◆ What the task requires ◆
Only the lines from the top of the data through the line containing "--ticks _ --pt" should be duplicated, exactly as they appear.

◆ Provided data ◆
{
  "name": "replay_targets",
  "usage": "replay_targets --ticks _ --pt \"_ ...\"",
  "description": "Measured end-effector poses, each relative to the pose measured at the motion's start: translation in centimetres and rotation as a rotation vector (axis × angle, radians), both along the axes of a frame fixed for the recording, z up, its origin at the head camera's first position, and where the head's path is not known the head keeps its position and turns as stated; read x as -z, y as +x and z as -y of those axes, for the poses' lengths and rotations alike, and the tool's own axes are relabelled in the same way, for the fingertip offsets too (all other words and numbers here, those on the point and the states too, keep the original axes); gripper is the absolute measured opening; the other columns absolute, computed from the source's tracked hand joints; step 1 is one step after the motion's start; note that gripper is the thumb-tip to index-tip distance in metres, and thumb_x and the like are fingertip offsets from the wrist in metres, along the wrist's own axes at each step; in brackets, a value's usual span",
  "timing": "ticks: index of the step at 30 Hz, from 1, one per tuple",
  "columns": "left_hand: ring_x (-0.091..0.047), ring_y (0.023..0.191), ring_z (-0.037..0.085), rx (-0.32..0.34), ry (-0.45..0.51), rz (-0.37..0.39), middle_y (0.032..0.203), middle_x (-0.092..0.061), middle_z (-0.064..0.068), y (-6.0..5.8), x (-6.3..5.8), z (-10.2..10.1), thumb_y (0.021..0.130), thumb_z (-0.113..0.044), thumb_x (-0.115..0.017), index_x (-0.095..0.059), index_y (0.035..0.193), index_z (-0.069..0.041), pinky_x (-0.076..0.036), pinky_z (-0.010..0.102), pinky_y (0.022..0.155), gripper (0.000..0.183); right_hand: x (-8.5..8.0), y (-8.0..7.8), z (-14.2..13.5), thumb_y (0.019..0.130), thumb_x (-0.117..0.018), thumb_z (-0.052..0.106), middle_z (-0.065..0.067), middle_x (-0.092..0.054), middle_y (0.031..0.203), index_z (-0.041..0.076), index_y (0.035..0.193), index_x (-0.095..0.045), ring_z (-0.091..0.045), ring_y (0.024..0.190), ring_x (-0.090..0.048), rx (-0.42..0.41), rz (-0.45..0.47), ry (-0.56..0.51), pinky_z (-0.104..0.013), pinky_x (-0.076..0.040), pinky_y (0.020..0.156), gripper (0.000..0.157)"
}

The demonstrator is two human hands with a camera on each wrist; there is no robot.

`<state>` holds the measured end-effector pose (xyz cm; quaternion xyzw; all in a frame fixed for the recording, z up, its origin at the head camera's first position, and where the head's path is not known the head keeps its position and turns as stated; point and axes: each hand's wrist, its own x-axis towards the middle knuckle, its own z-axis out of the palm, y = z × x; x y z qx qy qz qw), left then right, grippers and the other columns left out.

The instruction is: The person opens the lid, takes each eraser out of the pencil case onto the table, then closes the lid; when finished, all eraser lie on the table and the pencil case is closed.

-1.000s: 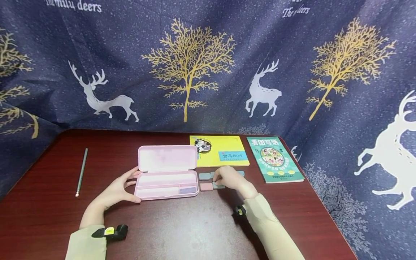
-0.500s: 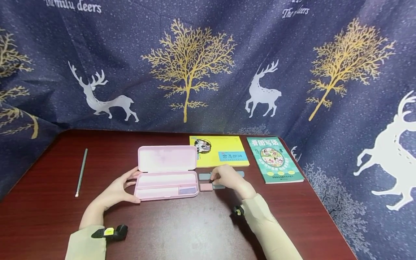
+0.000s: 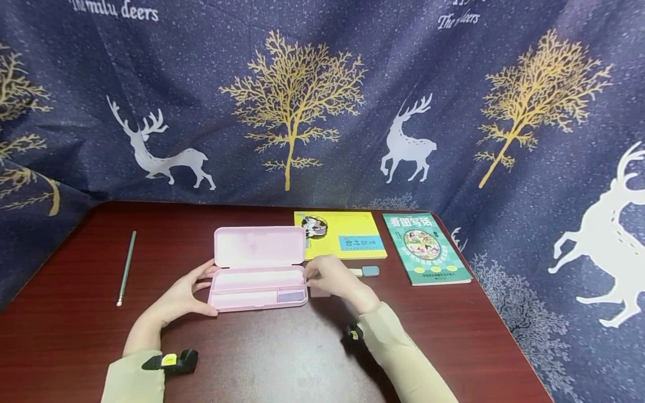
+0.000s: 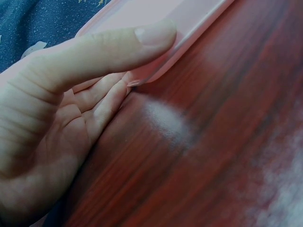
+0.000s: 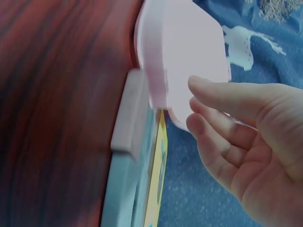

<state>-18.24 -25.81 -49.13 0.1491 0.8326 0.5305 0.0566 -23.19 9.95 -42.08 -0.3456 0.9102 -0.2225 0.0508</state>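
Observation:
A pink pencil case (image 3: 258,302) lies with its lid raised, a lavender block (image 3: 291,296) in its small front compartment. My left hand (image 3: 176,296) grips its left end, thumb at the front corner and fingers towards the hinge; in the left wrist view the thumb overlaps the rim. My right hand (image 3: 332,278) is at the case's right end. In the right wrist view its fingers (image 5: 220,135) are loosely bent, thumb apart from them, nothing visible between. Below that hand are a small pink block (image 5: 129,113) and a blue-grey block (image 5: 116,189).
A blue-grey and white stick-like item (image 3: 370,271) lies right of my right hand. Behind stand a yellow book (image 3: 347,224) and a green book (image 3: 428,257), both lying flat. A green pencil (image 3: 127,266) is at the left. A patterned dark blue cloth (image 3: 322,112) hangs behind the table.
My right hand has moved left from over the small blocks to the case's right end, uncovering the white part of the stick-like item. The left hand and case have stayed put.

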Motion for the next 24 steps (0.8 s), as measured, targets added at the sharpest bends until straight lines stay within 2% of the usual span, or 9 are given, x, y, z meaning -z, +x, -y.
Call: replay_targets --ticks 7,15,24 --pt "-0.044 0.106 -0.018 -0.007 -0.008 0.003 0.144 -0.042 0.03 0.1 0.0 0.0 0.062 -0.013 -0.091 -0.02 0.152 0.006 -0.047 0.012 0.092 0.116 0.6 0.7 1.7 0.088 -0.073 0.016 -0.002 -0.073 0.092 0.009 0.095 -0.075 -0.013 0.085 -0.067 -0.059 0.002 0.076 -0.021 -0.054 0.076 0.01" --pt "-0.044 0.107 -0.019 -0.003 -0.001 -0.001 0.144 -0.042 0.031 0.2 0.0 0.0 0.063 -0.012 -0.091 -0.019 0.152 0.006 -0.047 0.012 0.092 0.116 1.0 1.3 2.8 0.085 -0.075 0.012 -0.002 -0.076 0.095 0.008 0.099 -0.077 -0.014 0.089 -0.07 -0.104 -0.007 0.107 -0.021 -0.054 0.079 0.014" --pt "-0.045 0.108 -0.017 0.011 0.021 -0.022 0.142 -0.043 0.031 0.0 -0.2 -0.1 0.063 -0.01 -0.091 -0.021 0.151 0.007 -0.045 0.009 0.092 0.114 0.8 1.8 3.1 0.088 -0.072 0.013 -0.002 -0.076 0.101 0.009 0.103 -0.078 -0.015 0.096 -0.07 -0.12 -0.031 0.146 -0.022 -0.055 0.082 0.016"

◆ Completed task ◆
{
  "name": "replay_targets",
  "usage": "replay_targets --ticks _ --pt \"_ ...\"",

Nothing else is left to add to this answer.